Cybersecurity Maturity Model Certification (CMMC) Assessment Process Vocabulary

Vocabulary terms and definitions from the Cybersecurity Maturity Model Certification (CMMC) Assessment Process (CAP) version 5.6.1 transcript.

CMMC

Cybersecurity Maturity Model Certification; the Department of Defense’s (DoD) unifying standard for the implementation of cybersecurity measures within the Defense Industrial Base (DIB).

CAP

CMMC Assessment Process; the CMMC doctrine providing the overarching procedures and guidance for C3PAOs conducting official CMMC Assessments.

The Cyber AB

Cybersecurity Maturity Model Certification Accreditation Body, Inc.; the entity responsible for administering the CMMC Marketplace and the CMMC Assessment Process.

CCP

Certified CMMC Professional; a trained individual eligible for roles in the CMMC Assessment ecosystem.

CCA

Certified CMMC Assessor; a certified individual who conducts CMMC Assessments and manages Assessment Teams.

OSC

Organization Seeking Certification; the DIB company, university, or legal entity pursuing CMMC Certification by contracting with a C3PAO.

OSC Assessment Official

The most senior representative of an OSC who has decision-making authority and is directly responsible for leading the OSC’s engagement in the Assessment; must be an employee of the organization.
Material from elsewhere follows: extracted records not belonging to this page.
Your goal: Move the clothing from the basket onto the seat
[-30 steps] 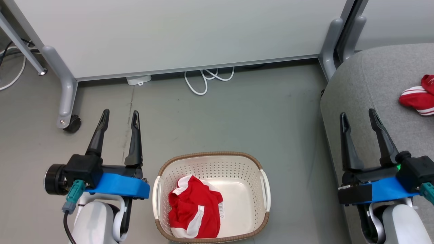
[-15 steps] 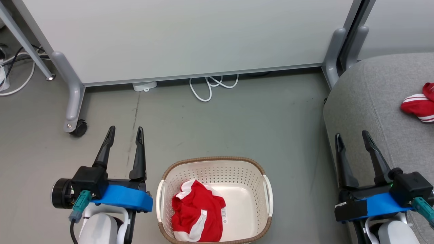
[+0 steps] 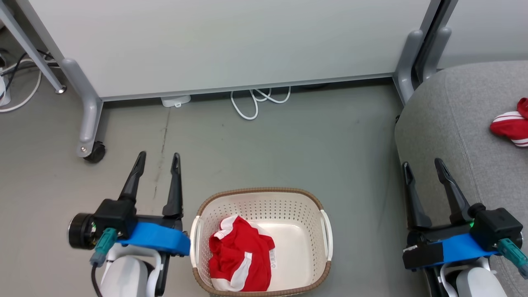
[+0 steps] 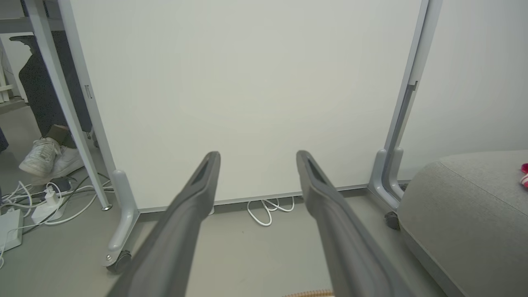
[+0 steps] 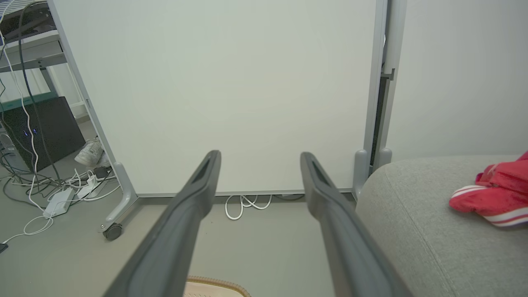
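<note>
Head view looking down, both wrist views low, facing partition [image 3: 227, 41] (shared)

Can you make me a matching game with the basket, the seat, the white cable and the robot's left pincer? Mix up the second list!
Things:
1 basket
2 seat
3 white cable
4 left pincer

Matches:
A looped at the foot of the white panel
B open, holding nothing
C grey, with a striped red garment on top
D cream, with a crumpled red garment inside

Pairs: 1-D, 2-C, 3-A, 4-B
</note>
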Controlling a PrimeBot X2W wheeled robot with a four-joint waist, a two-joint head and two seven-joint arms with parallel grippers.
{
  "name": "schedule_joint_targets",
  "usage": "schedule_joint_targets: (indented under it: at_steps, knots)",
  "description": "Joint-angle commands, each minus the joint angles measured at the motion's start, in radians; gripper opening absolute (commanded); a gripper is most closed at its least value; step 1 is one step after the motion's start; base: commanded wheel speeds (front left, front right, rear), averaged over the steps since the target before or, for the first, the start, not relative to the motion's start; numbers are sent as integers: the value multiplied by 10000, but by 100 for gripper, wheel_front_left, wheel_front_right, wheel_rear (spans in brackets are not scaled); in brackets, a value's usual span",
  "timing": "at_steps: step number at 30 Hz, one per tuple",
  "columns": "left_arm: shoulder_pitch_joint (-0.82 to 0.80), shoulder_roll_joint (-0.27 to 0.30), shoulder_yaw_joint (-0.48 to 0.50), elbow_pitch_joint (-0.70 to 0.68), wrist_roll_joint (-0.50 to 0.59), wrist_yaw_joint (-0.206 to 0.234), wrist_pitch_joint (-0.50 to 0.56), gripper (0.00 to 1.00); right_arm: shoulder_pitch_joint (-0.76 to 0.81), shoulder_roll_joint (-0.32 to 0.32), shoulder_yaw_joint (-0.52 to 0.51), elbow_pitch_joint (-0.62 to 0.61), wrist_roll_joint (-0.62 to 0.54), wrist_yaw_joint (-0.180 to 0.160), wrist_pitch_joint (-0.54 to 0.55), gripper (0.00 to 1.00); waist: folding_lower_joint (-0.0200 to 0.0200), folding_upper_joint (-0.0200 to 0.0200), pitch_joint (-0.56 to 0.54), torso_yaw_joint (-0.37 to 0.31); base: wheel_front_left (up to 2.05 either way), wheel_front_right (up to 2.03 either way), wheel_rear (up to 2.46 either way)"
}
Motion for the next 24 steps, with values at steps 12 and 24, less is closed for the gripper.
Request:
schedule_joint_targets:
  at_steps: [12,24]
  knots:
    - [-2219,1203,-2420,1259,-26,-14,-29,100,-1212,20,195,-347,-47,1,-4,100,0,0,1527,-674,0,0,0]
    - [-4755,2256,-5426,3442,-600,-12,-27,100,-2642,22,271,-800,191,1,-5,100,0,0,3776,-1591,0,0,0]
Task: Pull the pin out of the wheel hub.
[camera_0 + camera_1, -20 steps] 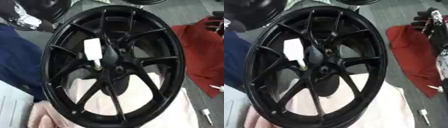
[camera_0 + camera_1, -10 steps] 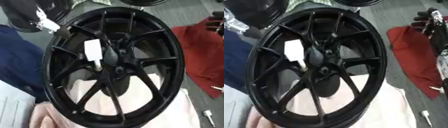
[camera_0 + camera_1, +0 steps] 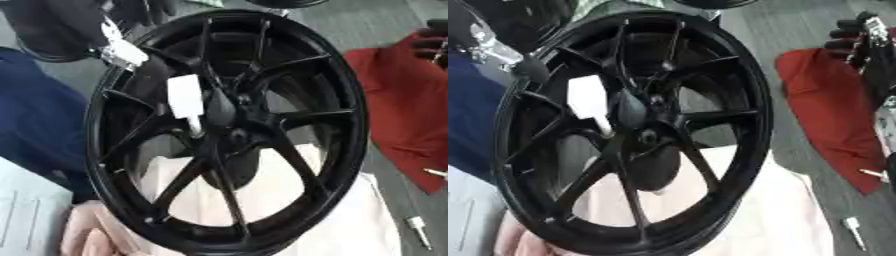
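Glossy black metal wheel hub [image 3: 262, 125]; smooth white plastic-looking pin [image 3: 185, 100]; red cloth [image 3: 824, 100].

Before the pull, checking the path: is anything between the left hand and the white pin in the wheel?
Nothing separate blocks it. The left hand sits at the wheel rim, upper left; only black spokes lie beside the pin.

I see the wheel hub [image 3: 227, 130] standing tilted on a cloth [image 3: 350, 215], the pin [image 3: 186, 102] set in it left of centre. My left hand [image 3: 118, 47] is at its upper-left rim, my right hand [image 3: 868, 45] far right.
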Robot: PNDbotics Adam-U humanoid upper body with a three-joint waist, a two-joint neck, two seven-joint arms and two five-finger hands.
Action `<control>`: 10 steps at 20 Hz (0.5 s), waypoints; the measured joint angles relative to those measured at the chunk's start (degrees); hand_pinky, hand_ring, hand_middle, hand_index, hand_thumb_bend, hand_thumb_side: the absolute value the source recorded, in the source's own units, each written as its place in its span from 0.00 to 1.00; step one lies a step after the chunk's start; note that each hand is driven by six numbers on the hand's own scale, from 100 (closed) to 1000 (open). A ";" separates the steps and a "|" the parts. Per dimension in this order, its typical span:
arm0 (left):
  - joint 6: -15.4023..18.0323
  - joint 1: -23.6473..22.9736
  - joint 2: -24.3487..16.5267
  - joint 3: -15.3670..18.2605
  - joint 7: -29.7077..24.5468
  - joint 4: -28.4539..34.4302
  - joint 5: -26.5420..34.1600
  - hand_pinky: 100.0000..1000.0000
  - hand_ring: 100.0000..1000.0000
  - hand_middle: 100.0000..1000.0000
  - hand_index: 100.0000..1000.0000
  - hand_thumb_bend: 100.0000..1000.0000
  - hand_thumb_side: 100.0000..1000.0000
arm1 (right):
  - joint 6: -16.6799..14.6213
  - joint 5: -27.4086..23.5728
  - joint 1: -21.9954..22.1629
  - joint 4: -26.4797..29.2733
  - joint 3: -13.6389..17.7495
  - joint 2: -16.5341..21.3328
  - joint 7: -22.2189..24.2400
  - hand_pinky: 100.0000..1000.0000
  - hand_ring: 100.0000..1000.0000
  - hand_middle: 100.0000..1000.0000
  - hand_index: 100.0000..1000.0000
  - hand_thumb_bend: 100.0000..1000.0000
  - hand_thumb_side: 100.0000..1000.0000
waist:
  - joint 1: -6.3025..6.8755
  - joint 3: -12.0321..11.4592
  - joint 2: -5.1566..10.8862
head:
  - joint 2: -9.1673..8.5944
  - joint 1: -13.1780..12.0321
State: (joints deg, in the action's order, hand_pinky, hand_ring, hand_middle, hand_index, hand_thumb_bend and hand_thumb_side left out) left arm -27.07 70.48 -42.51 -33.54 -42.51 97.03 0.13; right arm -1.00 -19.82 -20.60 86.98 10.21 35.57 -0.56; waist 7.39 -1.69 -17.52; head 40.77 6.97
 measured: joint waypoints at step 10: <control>-4.52 -0.84 -0.42 -1.61 4.52 3.65 4.97 0.72 0.72 0.64 0.78 0.68 0.34 | 0.05 0.00 -0.01 -0.23 0.00 -0.02 -0.01 0.75 0.69 0.64 0.73 0.00 0.86 | 0.10 0.19 0.00 | 0.49 -0.36</control>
State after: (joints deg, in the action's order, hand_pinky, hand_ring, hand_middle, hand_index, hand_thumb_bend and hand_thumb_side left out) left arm -31.60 69.63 -42.94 -35.15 -37.99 100.68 5.10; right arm -0.95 -19.82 -20.61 86.75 10.21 35.55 -0.56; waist 7.49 -1.50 -17.52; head 41.26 6.61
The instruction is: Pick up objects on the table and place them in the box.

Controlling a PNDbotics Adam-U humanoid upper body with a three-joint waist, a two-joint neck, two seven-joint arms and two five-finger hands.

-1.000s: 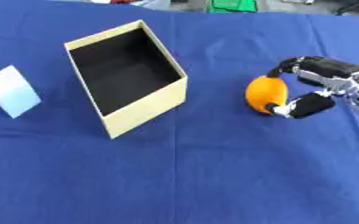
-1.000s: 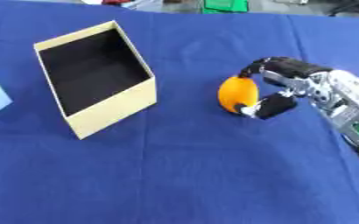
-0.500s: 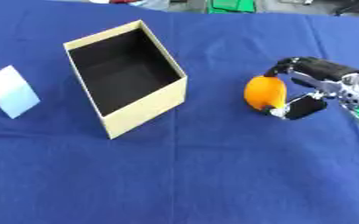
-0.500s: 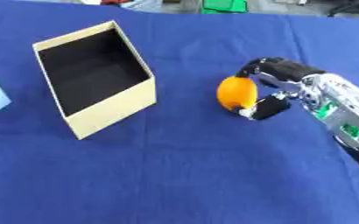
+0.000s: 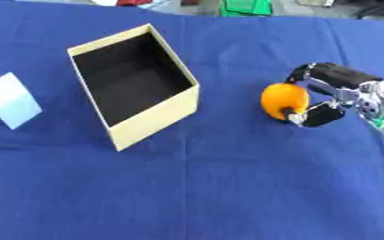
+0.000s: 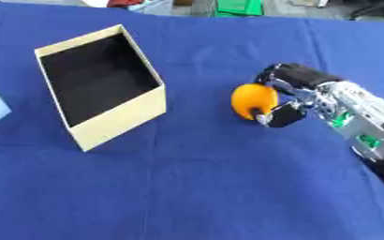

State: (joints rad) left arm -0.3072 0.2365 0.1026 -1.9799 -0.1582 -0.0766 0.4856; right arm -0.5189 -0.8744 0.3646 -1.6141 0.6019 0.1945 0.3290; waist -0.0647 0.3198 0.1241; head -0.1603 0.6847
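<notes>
While right of the box (image 5: 135,84) | right hand (image 6: 298,96) curled round orange ball (image 6: 254,101)

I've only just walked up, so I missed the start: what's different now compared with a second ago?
Little has changed. The right hand stays curled round the orange ball, and the two have drifted slightly left, towards the box; I cannot tell whether the ball is off the blue table. The box, open and empty, and the pale blue card to its left are where they were. The left hand is out of view.
</notes>
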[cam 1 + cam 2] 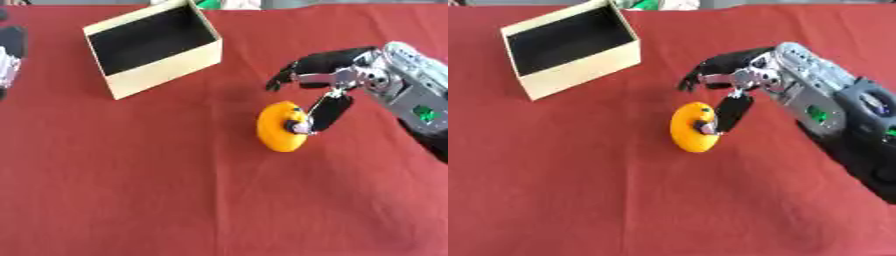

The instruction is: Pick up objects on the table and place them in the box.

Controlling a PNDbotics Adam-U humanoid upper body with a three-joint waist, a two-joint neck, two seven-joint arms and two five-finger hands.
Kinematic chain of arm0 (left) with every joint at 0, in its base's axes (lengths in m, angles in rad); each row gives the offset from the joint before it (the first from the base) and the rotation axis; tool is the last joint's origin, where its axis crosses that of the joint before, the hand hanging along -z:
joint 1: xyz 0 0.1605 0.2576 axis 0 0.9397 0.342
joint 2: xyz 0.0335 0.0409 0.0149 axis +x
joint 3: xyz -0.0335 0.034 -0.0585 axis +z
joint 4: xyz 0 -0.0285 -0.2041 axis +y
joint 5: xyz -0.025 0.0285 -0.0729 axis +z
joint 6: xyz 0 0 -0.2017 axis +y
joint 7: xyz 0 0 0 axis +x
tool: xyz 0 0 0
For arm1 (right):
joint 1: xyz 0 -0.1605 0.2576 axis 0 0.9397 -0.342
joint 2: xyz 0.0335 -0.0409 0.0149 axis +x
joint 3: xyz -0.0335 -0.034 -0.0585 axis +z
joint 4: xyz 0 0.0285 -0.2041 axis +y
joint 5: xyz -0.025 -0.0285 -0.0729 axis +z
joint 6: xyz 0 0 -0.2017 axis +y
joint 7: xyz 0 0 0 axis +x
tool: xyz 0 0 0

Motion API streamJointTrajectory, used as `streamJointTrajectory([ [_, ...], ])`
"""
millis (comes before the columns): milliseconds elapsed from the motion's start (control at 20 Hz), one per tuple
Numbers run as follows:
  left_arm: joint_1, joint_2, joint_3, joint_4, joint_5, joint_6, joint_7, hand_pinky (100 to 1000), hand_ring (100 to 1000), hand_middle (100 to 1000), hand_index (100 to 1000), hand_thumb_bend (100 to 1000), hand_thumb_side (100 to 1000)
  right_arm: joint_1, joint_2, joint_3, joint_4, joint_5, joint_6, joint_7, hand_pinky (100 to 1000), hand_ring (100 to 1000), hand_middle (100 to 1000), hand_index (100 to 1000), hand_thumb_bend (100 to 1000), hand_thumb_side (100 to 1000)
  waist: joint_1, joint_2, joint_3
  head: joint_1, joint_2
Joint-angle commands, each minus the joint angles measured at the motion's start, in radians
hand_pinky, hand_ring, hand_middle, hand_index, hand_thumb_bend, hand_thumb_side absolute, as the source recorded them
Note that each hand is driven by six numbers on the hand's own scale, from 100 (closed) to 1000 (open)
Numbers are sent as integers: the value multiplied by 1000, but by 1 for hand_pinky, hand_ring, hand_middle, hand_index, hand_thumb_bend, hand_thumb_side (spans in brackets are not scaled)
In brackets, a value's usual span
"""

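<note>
The right hand (328, 75) reaches in from the right side over the red surface (175, 190), its silver wrist and black forearm trailing back toward the right edge. Its fingers (289, 75) stretch out to the left, only gently bent at the tips, and close on nothing. Its thumb (331, 112) points down and toward the near side, and the thumb tip touches the right face of an orange rounded object (278, 127). That contact is the only one visible; the fingers stay above and beyond the object, apart from it, so the hand is spread and not clasping anything.

The orange object sits on the surface just below the fingers, on the near side of the palm, standing on its edge like a thick disc. A small dark and pale detail shows on its face where the thumb meets it; what it is cannot be made out.

The box (579, 70) lies well beyond the hand and off to its left, near the far edge of the surface. It is cream-coloured cardboard with a dark inside, open at the top, turned askew, and nothing shows within it.

The left hand (7, 62) shows only as a black and silver sliver at the left edge, well apart from the right hand; its state cannot be told.
</note>
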Motion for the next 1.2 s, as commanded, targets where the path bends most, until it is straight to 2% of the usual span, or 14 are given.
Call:
streamJointTrajectory([
  [50, -8, 13, 14, -17, 4, -2, -1, 446, 564, 620, 770, 330, 614, -12, -10, -5, 5, -11, -5, 10, 925, 920, 812, 934, 230, 333, 4, -17, 1, 3, -5],
  [300, -7, 13, 14, -17, 4, -2, -1, 445, 564, 620, 769, 330, 614, -6, -20, -12, -8, -9, 11, 4, 902, 858, 714, 869, 211, 294, 4, -18, -1, 8, -5],
  [550, -6, 13, 14, -17, 4, -2, -1, 445, 564, 620, 769, 329, 615, 11, -46, -30, -71, -15, 46, -62, 879, 787, 521, 759, 141, 192, 3, -17, -4, 11, -5],
  [700, -5, 14, 15, -17, 3, -2, -2, 446, 564, 621, 770, 327, 615, 23, -62, -39, -108, -36, 78, -99, 877, 753, 498, 743, 100, 100, 3, -18, -4, 14, -5],
  [900, -6, 16, 15, -17, 1, -3, -5, 446, 565, 621, 770, 323, 616, 36, -80, -46, -141, -88, 132, -114, 873, 748, 541, 782, 100, 100, 1, -20, -5, 17, -5],
  [1200, -6, 17, 16, -17, -1, -4, -10, 447, 565, 622, 769, 319, 616, 20, -94, -53, -197, -151, 198, -94, 864, 747, 565, 810, 100, 100, -1, -22, -4, 19, -3],
])
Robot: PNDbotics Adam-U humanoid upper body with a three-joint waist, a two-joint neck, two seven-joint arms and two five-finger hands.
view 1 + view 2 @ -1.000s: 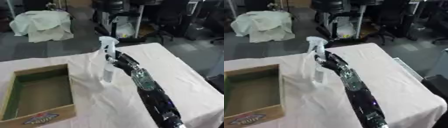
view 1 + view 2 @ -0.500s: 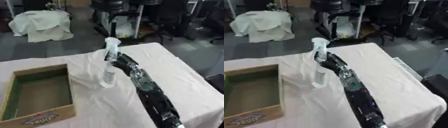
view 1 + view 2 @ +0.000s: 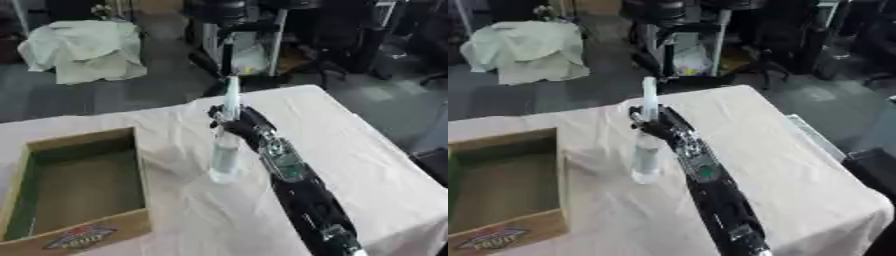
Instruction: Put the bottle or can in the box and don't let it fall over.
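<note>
One bottle (image 3: 225,152), upright and just clear of the bench (image 3: 367,150), sits in my right robot hand (image 3: 241,126), fingers curled round its neck, with the open box (image 3: 74,187) waiting to its left.

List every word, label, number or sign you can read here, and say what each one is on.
"FRUIT": a guess at the blue and red oval logo on the front wall of the cardboard box; the letters are blurred.
Spray bottle, held by the right hand: no label or text can be made out.
Nothing else readable.
</note>
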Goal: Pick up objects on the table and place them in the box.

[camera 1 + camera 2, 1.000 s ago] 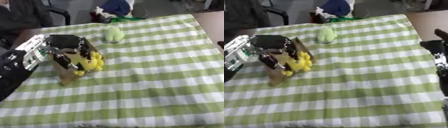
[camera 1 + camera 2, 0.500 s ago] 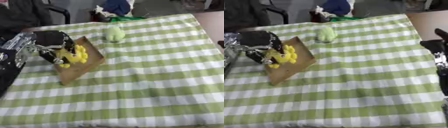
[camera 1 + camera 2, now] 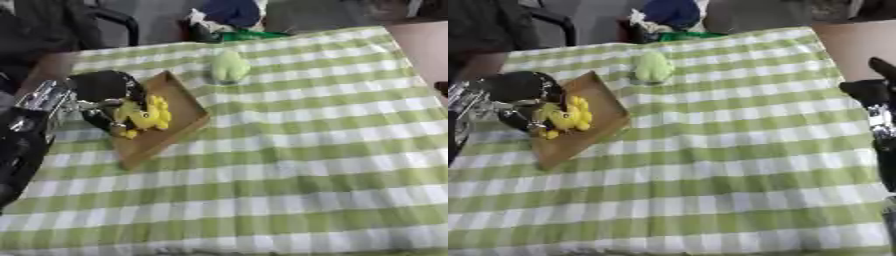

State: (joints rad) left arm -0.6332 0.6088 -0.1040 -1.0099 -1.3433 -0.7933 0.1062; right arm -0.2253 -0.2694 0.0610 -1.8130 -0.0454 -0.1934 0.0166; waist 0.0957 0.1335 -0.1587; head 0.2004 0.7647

OSC Point of Contact (OSC POC)

The individual within the OSC who provides daily coordination and liaison support; could be an employee, contractor, consultant, or Registered Practitioner (RP).

C3PAO

CMMC Third-Party Assessment Organization; an independent conformity-Assessment body authorized to conduct CMMC Assessments and issue certifications.

Lead Assessor

The CMMC Certified Assessor (CCA) who oversees and manages a dedicated CMMC Assessment Team for an OSC Assessment.

CQAP

CMMC Quality Assurance Professional; the formally trained individual responsible for ensuring Assessment documentation completeness, accuracy, and procedural integrity.

Assessment framing

The practice of identifying the size, scale, date, time, place, manner, resources, and level-of-effort associated with a prospective CMMC Assessment.

CMMC Assessment Scope

The official and technical term for the boundaries within an organization’s networked environment that contain all the assets to be assessed.

HQ Organization

The legal entity that will be delivering services or products under a DoD contract; can be the OSC itself or designate a Host Unit as the OSC.

Host Unit

The specific people, procedures, and technology within an HQ Organization that are applied to a DoD contract and considered the OSC for Assessment purposes.

Enclave

A set of system resources operating within the same security domain that share a single, common, and continuous security perimeter.

Supporting Organizations

External entities (people, procedures, and technology) that support the Host Unit; their assets may be in scope, but they do not receive a certificate during the OSC's Assessment.

CAGE code

Commercial and Government Entity code; a mandatory identifier issued by the Department of Defense for organizations undergoing Assessment.

UEI

Unique Entity Identifier; a number issued by GSA's SAM.gov system required for the organization's corporate structure.

Adequacy

The criteria used to determine if a given artifact or response demonstrates the performance of a CMMC practice; answers the question: "Does the Assessment Team have the right Evidence?"

Sufficiency

The criteria needed to verify that the CMMC domain and practice coverage is enough to rate against each practice based on scope; answers the question: "Does the Assessment Team have enough of the right Evidence?"

MET

A finding where the contractor successfully meets the practice and conforms to all objectives.

NOT MET

A finding where the contractor does not conform fully to all of the objectives of a practice.

NOT APPLICABLE (N/A)

A finding indicating a practice does not apply to the assessment, such as publicly accessible systems requirements when none exist.

Examine method

The process of reviewing, inspecting, observing, or analyzing Assessment objects such as specifications, mechanisms, or activities to obtain Evidence.

Interview method

The process of holding discussions with individuals or groups to facilitate understanding or achieve clarification of practice implementation.

Test method

The process of exercising Assessment objects under specified conditions to compare actual behavior with expected behavior.

CMMC eMASS

The official repository system and application into which authorized C3PAO representatives must upload Assessment Packages and Pre-Assessment Forms.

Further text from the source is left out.